• **HOW TO COMPLETE THIS TASK**
Which lines below fall between the one containing "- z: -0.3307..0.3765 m" and the one containing "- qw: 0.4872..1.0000"? Repeat them exactly, counting both of those lines, and add nothing else.

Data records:
Segment Open

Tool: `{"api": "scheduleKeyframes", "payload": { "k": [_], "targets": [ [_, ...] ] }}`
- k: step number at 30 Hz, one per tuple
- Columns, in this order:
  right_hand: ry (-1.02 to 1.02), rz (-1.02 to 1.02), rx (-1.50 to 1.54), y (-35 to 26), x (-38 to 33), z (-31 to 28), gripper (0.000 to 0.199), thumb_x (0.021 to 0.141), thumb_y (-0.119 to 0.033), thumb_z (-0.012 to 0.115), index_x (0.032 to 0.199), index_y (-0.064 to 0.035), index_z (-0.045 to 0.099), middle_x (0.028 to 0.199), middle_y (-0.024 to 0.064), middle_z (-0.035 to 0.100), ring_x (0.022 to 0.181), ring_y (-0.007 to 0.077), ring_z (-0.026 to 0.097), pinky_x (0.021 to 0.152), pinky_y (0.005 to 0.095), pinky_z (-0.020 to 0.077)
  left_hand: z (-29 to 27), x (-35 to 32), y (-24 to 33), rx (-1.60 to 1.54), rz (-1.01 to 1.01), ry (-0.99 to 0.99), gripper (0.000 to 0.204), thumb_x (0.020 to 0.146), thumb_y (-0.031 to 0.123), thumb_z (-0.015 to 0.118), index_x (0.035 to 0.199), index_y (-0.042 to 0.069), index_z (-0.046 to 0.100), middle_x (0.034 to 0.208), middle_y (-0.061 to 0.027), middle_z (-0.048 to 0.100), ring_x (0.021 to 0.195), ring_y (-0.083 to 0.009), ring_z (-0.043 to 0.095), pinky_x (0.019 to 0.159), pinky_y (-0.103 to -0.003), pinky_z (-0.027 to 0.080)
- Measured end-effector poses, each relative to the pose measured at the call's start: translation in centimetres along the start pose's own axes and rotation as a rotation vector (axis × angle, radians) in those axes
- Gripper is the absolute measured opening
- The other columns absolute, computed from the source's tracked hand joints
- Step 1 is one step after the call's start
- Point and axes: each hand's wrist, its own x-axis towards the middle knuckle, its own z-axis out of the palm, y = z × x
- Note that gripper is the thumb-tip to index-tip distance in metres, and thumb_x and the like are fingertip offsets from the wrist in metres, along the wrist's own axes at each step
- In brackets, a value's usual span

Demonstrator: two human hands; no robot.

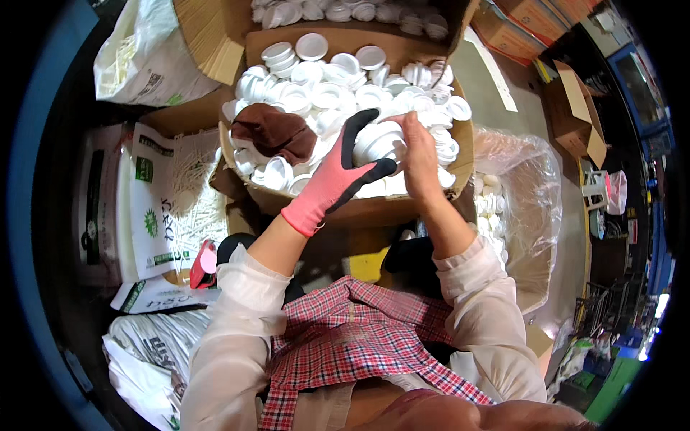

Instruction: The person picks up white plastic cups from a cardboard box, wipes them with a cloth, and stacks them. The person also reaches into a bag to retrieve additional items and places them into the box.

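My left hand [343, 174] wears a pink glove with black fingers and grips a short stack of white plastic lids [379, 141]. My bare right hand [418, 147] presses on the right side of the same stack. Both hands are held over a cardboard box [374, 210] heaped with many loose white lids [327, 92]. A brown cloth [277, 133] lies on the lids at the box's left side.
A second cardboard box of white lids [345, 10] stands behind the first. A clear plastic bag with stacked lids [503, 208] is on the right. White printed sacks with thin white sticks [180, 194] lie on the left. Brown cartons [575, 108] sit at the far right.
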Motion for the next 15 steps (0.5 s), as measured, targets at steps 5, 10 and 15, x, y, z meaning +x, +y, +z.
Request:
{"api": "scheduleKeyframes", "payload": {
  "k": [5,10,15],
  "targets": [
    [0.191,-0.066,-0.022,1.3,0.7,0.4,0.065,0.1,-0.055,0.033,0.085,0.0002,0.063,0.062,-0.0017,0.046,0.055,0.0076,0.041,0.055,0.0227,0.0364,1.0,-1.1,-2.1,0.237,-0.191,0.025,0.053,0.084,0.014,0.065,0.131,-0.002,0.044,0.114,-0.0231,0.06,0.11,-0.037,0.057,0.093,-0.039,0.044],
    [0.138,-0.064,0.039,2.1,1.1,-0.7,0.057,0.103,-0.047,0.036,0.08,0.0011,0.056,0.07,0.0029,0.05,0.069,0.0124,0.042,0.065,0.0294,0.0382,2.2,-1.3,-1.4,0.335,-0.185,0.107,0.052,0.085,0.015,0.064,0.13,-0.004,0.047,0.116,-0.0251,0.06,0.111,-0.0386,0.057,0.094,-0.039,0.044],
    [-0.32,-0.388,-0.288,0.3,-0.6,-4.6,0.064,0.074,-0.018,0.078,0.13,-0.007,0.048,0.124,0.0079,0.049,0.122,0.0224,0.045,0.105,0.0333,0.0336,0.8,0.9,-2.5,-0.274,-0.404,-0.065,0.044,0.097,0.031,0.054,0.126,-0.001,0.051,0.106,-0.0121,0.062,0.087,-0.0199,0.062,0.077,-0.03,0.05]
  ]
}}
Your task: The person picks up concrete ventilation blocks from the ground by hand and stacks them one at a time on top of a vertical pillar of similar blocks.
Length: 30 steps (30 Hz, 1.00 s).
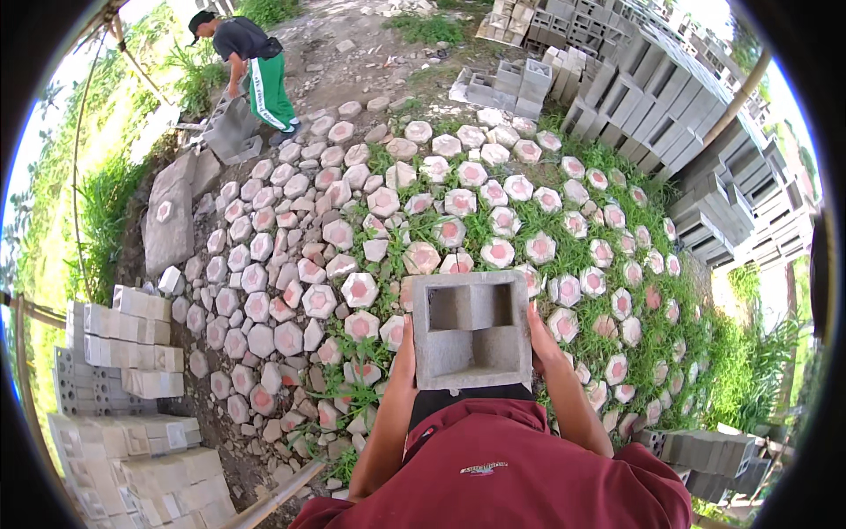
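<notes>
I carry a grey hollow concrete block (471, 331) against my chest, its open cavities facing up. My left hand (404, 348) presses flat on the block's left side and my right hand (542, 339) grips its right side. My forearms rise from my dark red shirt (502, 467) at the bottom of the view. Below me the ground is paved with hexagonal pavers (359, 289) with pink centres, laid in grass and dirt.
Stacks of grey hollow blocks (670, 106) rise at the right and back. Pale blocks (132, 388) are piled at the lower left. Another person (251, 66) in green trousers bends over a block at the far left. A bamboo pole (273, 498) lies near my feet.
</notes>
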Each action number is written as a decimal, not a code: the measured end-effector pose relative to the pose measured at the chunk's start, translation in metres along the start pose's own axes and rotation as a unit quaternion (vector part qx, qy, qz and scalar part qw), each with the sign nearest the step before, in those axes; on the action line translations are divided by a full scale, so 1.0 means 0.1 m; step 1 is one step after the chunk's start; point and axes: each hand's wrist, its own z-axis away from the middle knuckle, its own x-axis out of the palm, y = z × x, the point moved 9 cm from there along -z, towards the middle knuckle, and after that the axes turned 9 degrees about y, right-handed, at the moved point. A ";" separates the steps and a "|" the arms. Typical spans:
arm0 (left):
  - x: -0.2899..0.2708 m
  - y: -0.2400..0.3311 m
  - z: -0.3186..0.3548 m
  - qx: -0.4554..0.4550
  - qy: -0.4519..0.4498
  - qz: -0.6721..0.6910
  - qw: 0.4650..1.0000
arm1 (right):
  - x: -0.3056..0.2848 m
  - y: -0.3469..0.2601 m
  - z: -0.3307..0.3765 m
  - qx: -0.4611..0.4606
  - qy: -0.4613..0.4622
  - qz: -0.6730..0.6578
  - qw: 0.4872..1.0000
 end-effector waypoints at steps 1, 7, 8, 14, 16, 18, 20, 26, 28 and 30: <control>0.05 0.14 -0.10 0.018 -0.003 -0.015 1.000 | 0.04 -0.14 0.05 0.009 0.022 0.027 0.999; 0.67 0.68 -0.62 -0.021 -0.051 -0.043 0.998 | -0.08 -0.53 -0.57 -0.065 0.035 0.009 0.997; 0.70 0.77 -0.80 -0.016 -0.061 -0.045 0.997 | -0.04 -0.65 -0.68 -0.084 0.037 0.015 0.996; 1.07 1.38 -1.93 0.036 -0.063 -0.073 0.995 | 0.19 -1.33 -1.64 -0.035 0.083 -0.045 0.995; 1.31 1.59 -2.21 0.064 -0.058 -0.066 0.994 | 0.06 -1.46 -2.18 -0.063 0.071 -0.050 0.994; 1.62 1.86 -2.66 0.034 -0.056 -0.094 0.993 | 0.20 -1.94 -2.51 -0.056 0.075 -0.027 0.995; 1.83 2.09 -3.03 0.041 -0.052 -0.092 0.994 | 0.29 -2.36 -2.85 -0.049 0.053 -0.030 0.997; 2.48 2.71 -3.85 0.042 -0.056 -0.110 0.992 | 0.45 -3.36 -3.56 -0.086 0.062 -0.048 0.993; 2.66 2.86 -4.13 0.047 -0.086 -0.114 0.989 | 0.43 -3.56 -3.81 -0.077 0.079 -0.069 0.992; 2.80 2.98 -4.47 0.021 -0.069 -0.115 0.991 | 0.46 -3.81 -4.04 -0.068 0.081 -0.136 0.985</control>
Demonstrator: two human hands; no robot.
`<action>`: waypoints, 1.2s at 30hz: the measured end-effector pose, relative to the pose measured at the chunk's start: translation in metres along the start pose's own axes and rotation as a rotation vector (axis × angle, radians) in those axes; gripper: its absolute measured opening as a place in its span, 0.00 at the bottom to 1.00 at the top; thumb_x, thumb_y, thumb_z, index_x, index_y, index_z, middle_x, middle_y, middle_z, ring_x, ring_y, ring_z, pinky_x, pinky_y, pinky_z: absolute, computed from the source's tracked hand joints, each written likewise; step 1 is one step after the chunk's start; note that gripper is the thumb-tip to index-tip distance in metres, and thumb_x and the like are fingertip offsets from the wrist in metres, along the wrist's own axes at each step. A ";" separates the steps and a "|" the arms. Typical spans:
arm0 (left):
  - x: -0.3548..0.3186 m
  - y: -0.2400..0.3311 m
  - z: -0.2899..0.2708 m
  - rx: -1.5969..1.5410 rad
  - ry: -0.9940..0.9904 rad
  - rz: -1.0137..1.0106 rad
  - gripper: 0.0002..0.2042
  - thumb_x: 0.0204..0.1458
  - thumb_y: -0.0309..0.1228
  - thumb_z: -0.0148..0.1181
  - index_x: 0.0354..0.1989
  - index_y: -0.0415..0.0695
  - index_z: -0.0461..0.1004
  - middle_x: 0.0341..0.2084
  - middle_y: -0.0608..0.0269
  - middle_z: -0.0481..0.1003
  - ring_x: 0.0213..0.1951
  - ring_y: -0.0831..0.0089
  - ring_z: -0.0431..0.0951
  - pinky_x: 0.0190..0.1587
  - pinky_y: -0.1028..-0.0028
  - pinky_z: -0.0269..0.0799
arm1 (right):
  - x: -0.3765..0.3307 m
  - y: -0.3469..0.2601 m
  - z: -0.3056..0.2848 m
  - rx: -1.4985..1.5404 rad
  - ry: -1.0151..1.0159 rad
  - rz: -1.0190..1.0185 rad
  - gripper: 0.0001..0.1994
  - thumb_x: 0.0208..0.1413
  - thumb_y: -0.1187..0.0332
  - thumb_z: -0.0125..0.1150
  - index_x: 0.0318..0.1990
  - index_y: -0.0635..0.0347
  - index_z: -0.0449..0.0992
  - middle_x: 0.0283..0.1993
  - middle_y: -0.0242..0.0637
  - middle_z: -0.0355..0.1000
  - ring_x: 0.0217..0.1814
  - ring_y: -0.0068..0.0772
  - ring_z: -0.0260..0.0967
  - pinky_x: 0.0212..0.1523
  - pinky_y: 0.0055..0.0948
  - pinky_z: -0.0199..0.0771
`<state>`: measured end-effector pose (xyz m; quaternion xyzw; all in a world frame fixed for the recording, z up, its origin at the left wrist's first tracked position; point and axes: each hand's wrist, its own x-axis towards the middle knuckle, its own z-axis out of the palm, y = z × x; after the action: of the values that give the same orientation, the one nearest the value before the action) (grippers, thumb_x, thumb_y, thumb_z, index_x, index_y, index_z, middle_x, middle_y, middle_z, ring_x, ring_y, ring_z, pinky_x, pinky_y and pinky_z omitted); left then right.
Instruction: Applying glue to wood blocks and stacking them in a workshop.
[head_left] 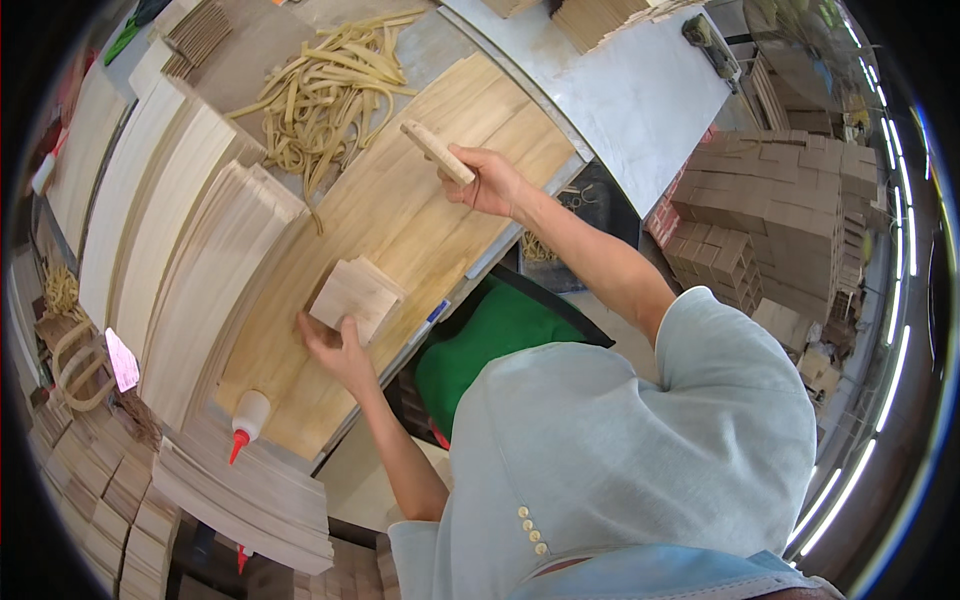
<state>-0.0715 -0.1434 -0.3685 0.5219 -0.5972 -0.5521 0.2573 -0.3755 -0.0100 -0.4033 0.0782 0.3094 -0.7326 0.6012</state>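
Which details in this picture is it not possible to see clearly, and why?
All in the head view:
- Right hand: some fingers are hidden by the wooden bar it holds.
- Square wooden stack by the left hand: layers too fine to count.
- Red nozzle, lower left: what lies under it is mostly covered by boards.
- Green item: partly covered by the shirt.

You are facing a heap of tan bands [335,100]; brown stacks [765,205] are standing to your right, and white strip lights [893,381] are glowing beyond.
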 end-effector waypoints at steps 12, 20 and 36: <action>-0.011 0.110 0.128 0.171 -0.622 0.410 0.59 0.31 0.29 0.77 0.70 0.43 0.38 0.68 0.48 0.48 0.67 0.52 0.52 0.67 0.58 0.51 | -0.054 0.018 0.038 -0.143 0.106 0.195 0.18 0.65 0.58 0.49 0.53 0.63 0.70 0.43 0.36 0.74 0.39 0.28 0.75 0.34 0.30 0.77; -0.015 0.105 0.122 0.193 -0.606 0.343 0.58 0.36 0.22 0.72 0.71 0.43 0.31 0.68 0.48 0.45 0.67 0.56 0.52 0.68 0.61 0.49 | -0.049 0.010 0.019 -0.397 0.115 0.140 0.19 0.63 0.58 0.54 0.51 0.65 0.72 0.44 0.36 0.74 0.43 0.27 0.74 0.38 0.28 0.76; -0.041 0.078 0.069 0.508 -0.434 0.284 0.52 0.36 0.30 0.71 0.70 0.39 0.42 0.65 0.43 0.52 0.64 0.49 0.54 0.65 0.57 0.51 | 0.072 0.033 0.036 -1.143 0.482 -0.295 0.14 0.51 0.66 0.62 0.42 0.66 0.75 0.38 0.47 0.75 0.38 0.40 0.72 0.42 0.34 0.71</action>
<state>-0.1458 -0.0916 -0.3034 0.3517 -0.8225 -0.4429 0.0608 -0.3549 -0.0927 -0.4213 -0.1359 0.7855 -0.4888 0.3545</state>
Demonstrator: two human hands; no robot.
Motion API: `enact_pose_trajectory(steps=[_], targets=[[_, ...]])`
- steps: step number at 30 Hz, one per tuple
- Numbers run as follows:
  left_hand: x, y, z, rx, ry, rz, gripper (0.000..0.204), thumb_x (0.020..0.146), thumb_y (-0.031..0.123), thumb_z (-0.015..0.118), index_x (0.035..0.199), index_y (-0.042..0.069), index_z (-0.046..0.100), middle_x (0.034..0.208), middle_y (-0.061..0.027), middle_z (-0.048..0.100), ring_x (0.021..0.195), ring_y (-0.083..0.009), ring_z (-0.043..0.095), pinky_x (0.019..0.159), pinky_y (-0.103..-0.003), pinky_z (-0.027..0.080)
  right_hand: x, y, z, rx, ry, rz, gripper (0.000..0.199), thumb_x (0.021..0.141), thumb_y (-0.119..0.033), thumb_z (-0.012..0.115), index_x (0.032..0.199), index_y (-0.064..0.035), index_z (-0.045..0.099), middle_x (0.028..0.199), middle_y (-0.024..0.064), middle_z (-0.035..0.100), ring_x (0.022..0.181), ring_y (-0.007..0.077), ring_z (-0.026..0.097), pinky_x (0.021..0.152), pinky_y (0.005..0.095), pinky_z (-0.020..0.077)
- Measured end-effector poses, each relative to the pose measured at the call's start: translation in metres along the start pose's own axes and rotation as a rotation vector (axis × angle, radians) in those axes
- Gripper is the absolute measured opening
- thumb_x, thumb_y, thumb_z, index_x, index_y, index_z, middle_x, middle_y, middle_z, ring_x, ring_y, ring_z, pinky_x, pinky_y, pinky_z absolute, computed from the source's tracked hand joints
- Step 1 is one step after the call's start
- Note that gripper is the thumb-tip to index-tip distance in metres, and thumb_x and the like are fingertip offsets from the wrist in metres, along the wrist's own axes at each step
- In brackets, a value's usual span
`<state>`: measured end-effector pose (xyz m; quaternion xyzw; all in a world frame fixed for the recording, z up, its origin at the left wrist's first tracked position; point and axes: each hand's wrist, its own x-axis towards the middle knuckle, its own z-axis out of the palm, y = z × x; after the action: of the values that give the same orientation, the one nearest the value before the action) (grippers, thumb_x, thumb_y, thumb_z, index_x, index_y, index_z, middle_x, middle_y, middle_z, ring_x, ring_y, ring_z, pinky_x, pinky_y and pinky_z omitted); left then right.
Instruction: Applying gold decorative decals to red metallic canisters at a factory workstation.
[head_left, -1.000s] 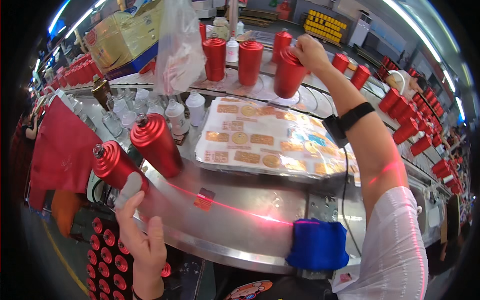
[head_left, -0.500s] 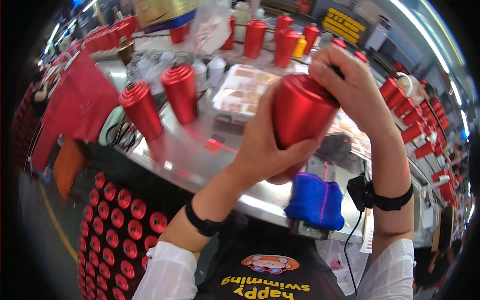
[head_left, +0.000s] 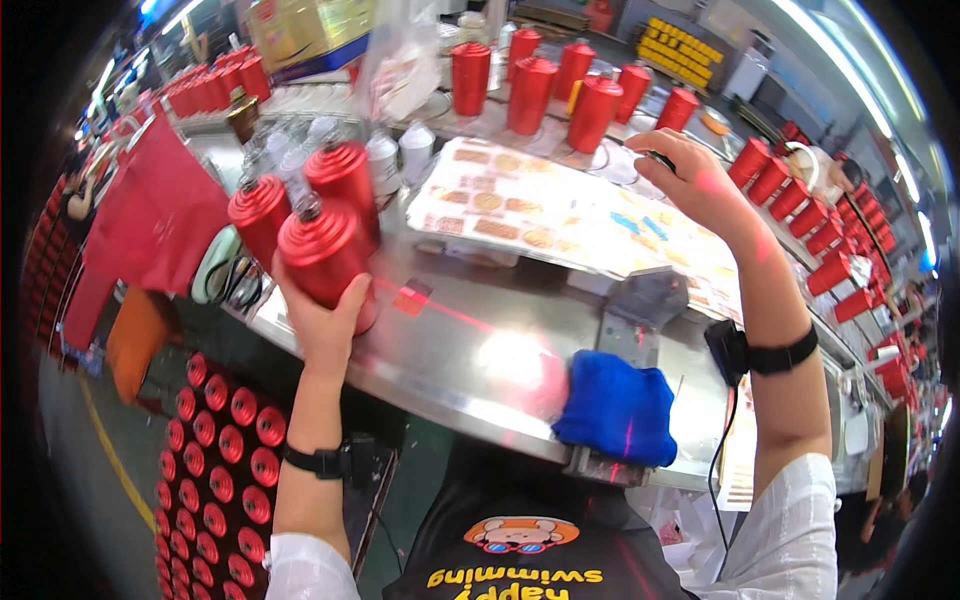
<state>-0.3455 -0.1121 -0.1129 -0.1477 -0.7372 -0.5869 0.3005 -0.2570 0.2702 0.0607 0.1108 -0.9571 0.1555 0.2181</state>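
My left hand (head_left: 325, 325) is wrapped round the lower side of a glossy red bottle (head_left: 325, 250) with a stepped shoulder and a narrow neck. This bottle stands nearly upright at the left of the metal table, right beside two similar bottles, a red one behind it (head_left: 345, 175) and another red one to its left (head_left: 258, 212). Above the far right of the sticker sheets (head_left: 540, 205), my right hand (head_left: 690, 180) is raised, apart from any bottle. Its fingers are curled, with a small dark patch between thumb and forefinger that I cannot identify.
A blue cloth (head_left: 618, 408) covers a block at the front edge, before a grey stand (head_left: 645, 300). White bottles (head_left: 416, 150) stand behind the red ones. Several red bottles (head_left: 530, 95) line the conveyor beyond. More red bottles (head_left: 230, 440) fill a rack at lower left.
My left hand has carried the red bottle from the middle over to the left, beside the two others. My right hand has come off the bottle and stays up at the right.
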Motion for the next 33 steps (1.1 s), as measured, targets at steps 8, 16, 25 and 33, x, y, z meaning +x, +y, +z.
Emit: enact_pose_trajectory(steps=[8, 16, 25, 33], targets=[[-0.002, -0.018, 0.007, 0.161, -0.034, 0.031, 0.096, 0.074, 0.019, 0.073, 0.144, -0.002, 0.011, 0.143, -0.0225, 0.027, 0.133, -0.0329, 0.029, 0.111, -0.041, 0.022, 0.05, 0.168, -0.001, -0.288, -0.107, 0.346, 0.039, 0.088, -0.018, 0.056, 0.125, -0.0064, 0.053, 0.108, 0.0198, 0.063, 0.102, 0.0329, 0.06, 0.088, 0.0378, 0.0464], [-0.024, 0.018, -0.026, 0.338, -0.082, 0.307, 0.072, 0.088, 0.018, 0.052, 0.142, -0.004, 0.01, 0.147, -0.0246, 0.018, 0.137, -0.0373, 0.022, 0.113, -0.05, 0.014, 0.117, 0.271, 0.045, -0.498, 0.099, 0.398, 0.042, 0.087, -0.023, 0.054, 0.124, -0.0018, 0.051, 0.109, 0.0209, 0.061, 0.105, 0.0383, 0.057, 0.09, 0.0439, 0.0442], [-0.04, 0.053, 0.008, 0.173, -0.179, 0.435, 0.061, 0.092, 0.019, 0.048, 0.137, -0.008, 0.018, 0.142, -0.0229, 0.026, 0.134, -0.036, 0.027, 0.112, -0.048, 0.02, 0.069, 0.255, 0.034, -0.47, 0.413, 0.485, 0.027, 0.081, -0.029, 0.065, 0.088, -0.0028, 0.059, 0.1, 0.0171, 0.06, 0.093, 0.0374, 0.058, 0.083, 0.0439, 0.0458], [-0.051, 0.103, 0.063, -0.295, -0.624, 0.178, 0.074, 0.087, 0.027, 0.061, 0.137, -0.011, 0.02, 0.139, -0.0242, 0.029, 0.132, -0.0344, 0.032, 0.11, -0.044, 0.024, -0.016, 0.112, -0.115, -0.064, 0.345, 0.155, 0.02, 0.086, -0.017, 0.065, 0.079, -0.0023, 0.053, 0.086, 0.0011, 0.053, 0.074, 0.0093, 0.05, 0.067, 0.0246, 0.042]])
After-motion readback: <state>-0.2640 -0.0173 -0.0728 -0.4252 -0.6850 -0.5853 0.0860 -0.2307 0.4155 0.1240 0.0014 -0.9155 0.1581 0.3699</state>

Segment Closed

• **EXERCISE RESULT**
  - z: -0.3307..0.3765 m
  - qx: -0.4611..0.4606
  - qy: -0.4613..0.4622
  - qz: -0.6730..0.6578
  - qw: 0.4872..1.0000

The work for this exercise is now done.